The oral biome of both Neanderthals and ancient humans closely resembled each other, suggesting both groups more or less ate the same thing. What stood out was the presence of an unusual group of Streptococcus oral bacteria that is associated with an enzyme that frees sugars from starchy foods. This bacteria wasn’t present in the teeth of chimps and other primates.

Since this kind of sugar-loving bacteria was so abundant, the researchers believe that Neanderthals and humans must have inherited these microbes from a common ancestors who lived more than 600,000 years ago.

Previously, other studies showed that Neanderthals included grasses, tubers, and (cooked) barley in their diet. Now, these findings point to an abundant sugar-rich diet from another angle: ancient oral bacteria.
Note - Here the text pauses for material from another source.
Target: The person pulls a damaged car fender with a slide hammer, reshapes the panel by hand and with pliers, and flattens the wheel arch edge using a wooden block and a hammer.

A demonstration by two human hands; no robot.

The amylase enzyme that binds to the strep bacteria is more efficient at breaking down cooked food, meaning our ancestors cooked food at least as far back as 600,000 years ago.

“For human ancestors to efficiently grow a bigger brain, they needed energy-dense foods containing glucose,” molecular archaeologist Christina Warinner of Harvard and the Max Planck Institute for the Science of Human History told Science. “Meat is not a good source of glucose.”

Ultimately, the great expansion of the brain of our lineage is likely owed to multiple factors. More meat helped, so did strachy foods, with cooking binding them all together in a more digestible manner that freed up more energy for brain development.

The findings appeared in the Proceedings of the National Academy of Sciences.